Let us have a look at what this representation does on angle time-series. For the need of the demonstration, I used a random walk where $\theta_{t+1}=\theta_t+\mathcal{U}(-0.2,+0.2)$. In all graphs the colors are: black, the non-wrapped series, red, the series $\mathrm{mod}~2\pi$, dashed purple, the cosine component, and dashed blue the sine component. So, let us look at a first graph:

There’s a zero crossing somewhere around 45-50, and the series jumps up close to $2\pi$, which leaves the predictor to understand what happened there. No need to say, in a compression setting, that jumps means a lots of bits to compensate for the use prediction error, as the prediction would probably be around -0.1 or something and the observed value close to $2\pi$.

The second example makes the point entirely I think. The (true) series remains close to zero and there are plenty of crossing. From the point of view of a learning algorithm, the sequence would seem rather hard to understand—because we, in general, do not suppose the learning algorithm knows something about the data it learns from.

*
* *

If we look at what $(\sin\theta,\cos\theta)$ represents geometrically, we see that it just generates the points on the unit circle. If we cross zero or $2\pi$, $(\cos\theta,\sin\theta)$ just describes another point on the unit circle and the variation is smooth (i.e., a small change in $\theta$ gives a small change in $(\cos\theta,\sin\theta)$.

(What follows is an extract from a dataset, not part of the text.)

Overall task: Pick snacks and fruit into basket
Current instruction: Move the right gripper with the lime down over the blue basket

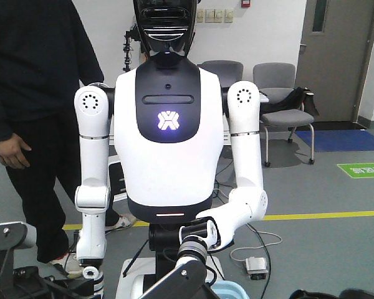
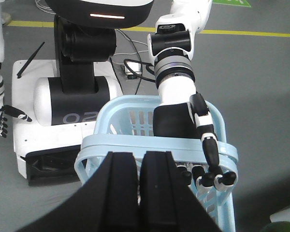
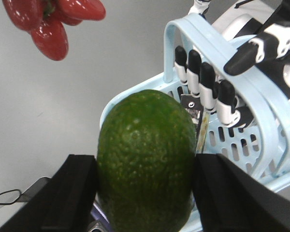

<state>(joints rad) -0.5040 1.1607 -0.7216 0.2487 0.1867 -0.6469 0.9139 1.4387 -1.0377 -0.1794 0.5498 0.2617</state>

If we had a pair angles, say $\phi$ and $\theta$, it would now describe a sphere, and the encoding would become $(\cos\phi\sin\theta,\sin\phi\sin\theta,\cos\theta)$, which is the spherical-cartesian coordinates transform. If we had more angles (in a higher-dimensional case), we could find similar equations to accommodate the encoding of angles. In general, we will have one more encoded component than the number of angles (indeed), so the cost goes down as the number of dimensions goes up.

*
* *

I do not know yet if this representation will help my learning algorithm or not, but I suspect that removing the (apparently random) discontinuities will certainly not hurt. One could also address the more general problem of representing orientations relative to a given vector. What makes things complicated is that we are not very good, in general, at picturing high-dimensional objects—it seems every time I start thinking about these they end up curiously 3D volume- and plane-like.